On minimum pricing, Moriarty pointed out that prices and promotions are broadly the same across the UK but alcohol related deaths are far higher in Scotland, which shows that "Scotland's relationship with alcohol is deep rooted and complex". Moriarty also said arguments about price and alcohol consumption by under-18s were "utterly spurious", suggesting that the issue was about enforcing existing legislation which should prevent under-18s from buying alcohol. She said measures taken by retailers had "substantially cut under-age buying".
The SRC's views were echoed by the UK's Association of Convenience Stores (ACS), which branded the proposals "draconian and discriminatory". It said the plans would add dramatic costs and impair the ability of thousands of responsible retailers to trade and provide for their customers.
"Scottish Ministers have devised a suite of restrictions and taxes that have been designed to penalise the off licence industry and they have failed to show what benefit this will have in tackling Scottish alcohol harm," said ACS chief executive James Lowman.
Referring specifically to measures on price and promotions, Lowman added: "Ministers have bulldozed ahead with a determination to impose restrictions on price and promotion in spite of their own inconclusive studies about how effective restrictions will be. Banning multi-buy promotions and in-store advertising, in particular, will hit hardest those smaller businesses that are not able to provide the cheapest prices overall but seek to deliver value through legitimate retail promotions."
However, the measures have been endorsed by academics, the British Medical Association (BMA) and the police.
Dr Peter Terry, chairman of the British Medical Association in Scotland, said: "We particularly welcome its proposals on minimum price and promotions, as evidence shows that the increased affordability of alcohol is driving the damaging levels of consumption in Scotland."
Representing the Association of Chief Police Officers in Scotland, Detective Chief Superintendant John Carnochan said: "Fundamentally, if you want to reduce violence then you need to reduce access to alcohol. We know that the group most at risk from violence is young males aged 10-29, so if you limit access to alcohol in certain areas then it can only be a good thing, especially as it is done with local agreement and is locally relevant."

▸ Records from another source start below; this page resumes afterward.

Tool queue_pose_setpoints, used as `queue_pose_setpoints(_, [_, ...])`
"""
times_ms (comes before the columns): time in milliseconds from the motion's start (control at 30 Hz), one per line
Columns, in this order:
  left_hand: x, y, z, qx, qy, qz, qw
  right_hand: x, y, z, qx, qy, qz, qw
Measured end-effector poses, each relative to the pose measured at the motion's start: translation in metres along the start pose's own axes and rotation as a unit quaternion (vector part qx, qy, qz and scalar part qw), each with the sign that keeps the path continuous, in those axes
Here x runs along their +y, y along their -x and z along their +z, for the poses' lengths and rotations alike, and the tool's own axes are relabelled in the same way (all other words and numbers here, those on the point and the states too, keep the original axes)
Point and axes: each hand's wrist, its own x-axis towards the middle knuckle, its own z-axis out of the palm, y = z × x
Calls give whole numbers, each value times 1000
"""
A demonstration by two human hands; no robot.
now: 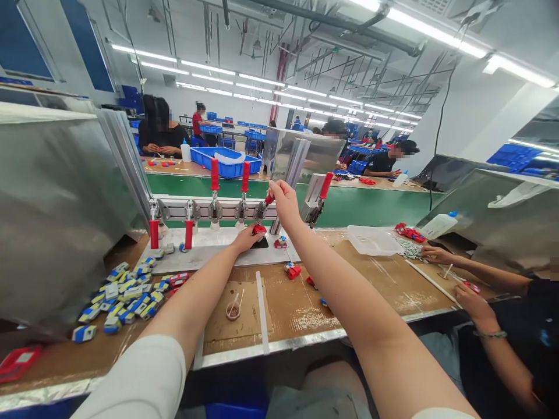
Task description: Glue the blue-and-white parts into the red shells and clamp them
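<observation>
My right hand (283, 201) grips the red handle of a toggle clamp (266, 205) on the metal jig plate (209, 251) at the back of the bench. My left hand (247, 237) rests on the plate and holds a small red part (259, 229) under that clamp. Other clamps with red handles stand along the same rail: two upright (214, 174), two lowered at the left (154, 233), one at the right (325, 185). A red and blue part (280, 242) lies on the plate beside my left hand.
A heap of blue, white and yellow parts (124, 294) lies at the left. Red parts (293, 271) and a small glue dish with sticks (233, 309) sit on the cardboard. A clear tray (372, 240) stands right. A co-worker's hands (474, 302) work at the right.
</observation>
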Motion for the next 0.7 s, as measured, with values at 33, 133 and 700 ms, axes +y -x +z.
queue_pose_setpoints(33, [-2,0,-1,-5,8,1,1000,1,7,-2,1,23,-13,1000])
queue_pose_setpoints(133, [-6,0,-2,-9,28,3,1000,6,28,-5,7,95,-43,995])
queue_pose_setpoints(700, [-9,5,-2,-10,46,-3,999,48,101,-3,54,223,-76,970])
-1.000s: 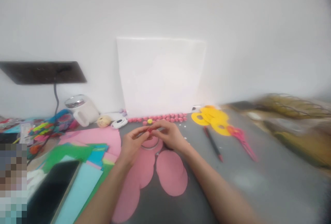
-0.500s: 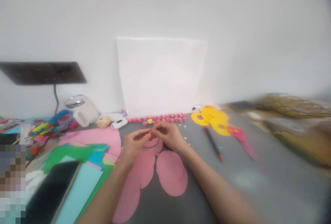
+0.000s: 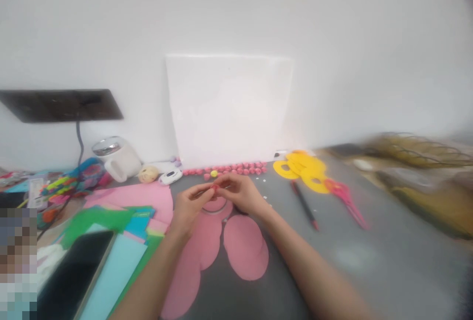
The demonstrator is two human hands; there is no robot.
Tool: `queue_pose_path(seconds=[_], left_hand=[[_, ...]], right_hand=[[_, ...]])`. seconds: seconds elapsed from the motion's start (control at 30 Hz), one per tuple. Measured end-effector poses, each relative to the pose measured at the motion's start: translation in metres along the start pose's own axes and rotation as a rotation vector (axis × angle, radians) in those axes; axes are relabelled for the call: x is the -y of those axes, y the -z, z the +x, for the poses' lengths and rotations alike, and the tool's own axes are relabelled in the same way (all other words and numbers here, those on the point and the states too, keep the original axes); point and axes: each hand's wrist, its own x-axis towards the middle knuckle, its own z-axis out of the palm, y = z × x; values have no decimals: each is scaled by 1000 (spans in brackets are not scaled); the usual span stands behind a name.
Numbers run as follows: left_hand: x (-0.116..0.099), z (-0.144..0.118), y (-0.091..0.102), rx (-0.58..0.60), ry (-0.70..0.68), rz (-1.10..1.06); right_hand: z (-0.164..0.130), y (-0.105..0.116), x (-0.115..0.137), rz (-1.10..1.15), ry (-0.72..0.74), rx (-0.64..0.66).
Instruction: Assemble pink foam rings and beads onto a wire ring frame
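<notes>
My left hand (image 3: 187, 209) and my right hand (image 3: 240, 194) meet at the middle of the desk, fingertips pinched on a small reddish-pink curled paper piece (image 3: 214, 190). The fingers hide part of it. Just below them lies a round pink thing with a pale rim (image 3: 217, 210), partly covered. Pink paper circles (image 3: 246, 247) overlap in front of my right wrist, and more pink circles (image 3: 183, 280) lie beside my left forearm. Behind the hands runs a row of small pink rolled pieces (image 3: 240, 167), with one yellow piece (image 3: 214, 174) among them.
Yellow paper rings (image 3: 305, 167), a black pen (image 3: 305, 205) and pink scissors (image 3: 349, 202) lie to the right. Coloured paper sheets (image 3: 114, 270) and a dark phone (image 3: 76, 270) are at left, with a white mug-like container (image 3: 120, 160) behind. A white board (image 3: 231, 108) leans on the wall.
The fingertips have shifted slightly around the small pink paper piece, and more of it shows between them. Everything else stays in place.
</notes>
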Motion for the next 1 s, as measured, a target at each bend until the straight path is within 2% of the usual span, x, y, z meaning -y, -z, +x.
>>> queue_pose_path(seconds=[0.1, 0.2, 0.27, 0.37, 0.47, 0.67, 1.0], left_hand=[[0, 6, 5, -97, -3, -93], [1, 16, 14, -271, 36, -189], [3, 23, 21, -339, 17, -166], [7, 32, 28, -393, -48, -7], [14, 38, 32, -370, -57, 127], [23, 54, 33, -301, -18, 219], [15, 62, 25, -271, -10, 370]], right_hand=[[1, 3, -7, -34, -16, -52], [3, 5, -12, -85, -45, -86], [4, 6, -15, -119, -71, -102], [5, 7, -16, -141, -104, -114], [5, 8, -15, -151, -125, -114], [7, 12, -20, -232, -148, -154], [6, 18, -30, -456, -176, -213]])
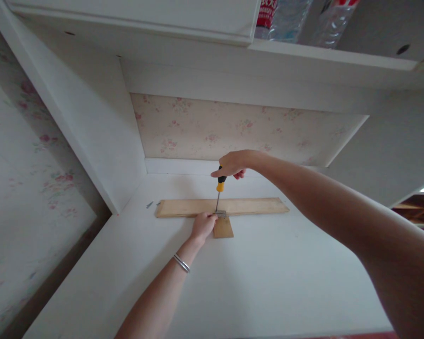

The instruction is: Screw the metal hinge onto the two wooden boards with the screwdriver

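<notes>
Driving a screw: right hand (233, 165) clenched on screwdriver (219, 189), tip below those fingers at hinge (221, 213). Left hand (203, 225) pinching hinge against long plank (222, 206), small block (223, 228) just beside fingertips. Calls for steady downward pressure, probably.

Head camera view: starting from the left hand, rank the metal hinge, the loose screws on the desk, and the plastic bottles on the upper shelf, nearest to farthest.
From the left hand:
1. Metal hinge, right beside the fingertips on the wooden strip.
2. Loose screws, on the white desk just off the strip's left end.
3. Plastic bottles, up on the shelf, top right.
</notes>
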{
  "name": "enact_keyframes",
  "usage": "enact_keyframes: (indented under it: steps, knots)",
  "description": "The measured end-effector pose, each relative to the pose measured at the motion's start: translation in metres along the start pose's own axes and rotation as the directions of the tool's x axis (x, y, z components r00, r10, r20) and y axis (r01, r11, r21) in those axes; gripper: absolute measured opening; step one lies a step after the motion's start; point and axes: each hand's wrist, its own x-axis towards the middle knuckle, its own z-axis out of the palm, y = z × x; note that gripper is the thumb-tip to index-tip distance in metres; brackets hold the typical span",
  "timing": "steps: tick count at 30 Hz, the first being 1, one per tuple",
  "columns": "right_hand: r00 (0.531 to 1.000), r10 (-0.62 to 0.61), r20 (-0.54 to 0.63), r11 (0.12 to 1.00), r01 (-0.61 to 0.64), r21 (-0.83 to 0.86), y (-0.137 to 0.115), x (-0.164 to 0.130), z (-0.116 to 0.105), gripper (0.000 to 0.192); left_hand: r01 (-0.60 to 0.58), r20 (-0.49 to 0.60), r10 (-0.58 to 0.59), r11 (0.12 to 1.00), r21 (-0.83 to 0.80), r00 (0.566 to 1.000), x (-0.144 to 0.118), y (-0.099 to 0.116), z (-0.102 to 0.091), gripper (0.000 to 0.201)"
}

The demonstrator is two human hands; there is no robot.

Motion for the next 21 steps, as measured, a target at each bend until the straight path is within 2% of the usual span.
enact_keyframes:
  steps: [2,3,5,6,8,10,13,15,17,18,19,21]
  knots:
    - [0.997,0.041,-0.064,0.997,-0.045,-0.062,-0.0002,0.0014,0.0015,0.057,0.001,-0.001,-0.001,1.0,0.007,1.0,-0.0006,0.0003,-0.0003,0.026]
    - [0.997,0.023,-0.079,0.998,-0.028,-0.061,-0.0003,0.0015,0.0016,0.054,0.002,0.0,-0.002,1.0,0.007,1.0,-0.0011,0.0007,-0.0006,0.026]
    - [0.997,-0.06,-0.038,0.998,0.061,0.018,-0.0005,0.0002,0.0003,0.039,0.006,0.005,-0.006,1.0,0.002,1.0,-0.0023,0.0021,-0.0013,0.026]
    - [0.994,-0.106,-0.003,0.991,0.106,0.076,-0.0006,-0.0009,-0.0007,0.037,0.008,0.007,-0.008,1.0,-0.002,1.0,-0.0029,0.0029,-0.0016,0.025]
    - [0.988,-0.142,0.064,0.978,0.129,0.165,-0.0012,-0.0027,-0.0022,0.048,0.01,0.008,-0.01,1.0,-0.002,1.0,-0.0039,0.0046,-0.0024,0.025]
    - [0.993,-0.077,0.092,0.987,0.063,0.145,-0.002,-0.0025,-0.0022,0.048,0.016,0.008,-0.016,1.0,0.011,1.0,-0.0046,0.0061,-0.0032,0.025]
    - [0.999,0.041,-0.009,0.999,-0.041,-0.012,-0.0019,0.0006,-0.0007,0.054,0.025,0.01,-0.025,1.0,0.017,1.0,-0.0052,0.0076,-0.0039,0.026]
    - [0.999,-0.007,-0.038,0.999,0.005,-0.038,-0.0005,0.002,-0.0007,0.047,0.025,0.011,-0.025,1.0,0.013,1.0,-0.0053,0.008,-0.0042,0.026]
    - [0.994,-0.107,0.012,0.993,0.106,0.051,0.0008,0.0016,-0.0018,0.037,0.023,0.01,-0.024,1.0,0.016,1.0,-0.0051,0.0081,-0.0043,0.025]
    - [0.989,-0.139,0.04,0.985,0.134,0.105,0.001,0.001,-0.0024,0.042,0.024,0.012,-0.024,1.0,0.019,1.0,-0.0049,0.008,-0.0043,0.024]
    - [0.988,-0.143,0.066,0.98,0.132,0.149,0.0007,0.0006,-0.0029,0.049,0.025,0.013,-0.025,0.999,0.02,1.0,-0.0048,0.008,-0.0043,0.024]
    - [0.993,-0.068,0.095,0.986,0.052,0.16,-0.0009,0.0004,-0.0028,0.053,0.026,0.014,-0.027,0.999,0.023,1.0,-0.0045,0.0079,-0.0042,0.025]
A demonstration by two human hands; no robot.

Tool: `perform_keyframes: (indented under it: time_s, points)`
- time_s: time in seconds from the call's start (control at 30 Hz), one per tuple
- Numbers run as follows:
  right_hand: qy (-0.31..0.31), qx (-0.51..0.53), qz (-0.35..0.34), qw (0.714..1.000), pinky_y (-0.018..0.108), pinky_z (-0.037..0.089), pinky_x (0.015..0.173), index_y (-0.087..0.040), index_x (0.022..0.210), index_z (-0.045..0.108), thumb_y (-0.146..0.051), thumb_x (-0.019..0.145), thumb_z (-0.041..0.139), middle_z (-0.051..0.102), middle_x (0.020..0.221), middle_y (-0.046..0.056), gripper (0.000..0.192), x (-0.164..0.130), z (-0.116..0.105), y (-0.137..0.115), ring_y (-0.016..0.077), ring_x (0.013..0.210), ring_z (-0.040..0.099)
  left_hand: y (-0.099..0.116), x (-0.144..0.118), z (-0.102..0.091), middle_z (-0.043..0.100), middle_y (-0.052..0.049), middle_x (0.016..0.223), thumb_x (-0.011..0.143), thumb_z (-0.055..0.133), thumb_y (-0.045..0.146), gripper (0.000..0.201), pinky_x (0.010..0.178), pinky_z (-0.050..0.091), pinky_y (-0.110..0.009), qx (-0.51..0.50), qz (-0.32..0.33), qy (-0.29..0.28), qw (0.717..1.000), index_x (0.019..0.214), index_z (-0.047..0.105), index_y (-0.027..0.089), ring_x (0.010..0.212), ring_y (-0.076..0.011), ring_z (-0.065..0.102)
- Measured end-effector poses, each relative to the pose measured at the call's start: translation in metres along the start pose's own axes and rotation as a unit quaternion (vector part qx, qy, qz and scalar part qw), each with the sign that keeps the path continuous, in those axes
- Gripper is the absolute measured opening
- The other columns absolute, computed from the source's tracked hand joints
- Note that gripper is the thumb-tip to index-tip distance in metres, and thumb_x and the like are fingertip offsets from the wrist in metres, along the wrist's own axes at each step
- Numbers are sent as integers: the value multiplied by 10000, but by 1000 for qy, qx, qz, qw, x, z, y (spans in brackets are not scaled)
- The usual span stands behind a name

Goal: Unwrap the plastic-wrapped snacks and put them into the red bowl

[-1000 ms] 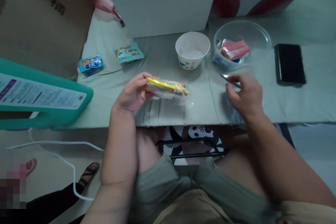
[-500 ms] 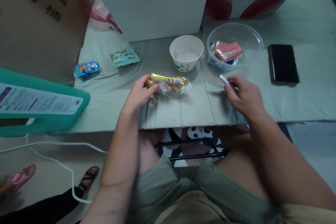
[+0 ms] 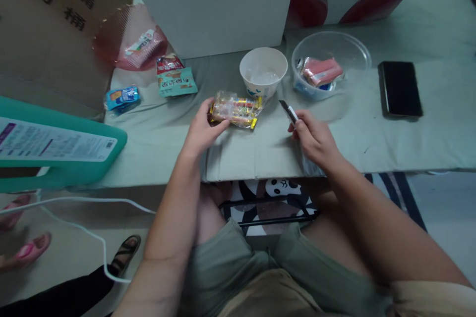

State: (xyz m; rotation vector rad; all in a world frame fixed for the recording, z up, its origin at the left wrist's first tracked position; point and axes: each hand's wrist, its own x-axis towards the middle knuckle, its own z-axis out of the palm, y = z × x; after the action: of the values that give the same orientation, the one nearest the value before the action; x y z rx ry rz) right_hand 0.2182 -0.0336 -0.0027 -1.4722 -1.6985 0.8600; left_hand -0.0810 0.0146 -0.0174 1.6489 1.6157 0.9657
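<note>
My left hand [image 3: 204, 128] grips the left end of a clear plastic pack of gold-wrapped snack sticks [image 3: 238, 110], just above the cloth-covered table. In my right hand [image 3: 316, 137] is a utility knife [image 3: 289, 112], its dark blade end pointing up and left toward the pack. A gap lies between the knife and the pack. Right behind the pack stands a white paper bowl [image 3: 263, 70]. A clear round plastic tub [image 3: 330, 65] with pink and blue packets in it sits beyond my right hand.
Left on the table are a blue snack packet [image 3: 122, 97], a teal packet [image 3: 177, 82] against a red one, and a reddish clear plastic container [image 3: 130, 42]. A black phone-like object [image 3: 400, 89] lies right. Boxes stand behind; a green board [image 3: 115, 139] juts in at left.
My left hand has turned the pack so its sticks show flat. My right hand has moved left with the knife. The reddish container has come into fuller view at the back left.
</note>
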Motion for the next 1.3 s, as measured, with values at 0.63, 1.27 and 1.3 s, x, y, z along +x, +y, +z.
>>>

Meanwhile, Dr Rachel Seabrook of the Institute of Alcohol Studies, told just-drinks: "We are very pleased to see the Scottish government taking the alcohol problem so seriously. There is a considerable body of research showing that measures to raise the price and restrict the availability of alcohol are effective in reducing drink-related harms. We particularly welcome the move to prevent the use of alcohol as a loss leader. We note that the Welsh Assembly have endorsed these measures and hope that the UK government will follow suit."
While the measures have been proposed by the ruling party in the Scottish government, and have already followed an extensive consultation, they remain as yet proposals. And political response suggests the SNP will not find it easy getting the measures through, at least in their current form.
The Conservatives in the Scottish Parliament said that the pricing plans were "horribly flawed", while Labour MSPs called the proposals "an unworkable mess" and were "unsupportable" in their current form, and warned against rushing measures through.
Even before the question of the legality of minimum pricing, and its possible conflict with European and international trade law, has been discussed, it appears the SNP is in for a rough ride.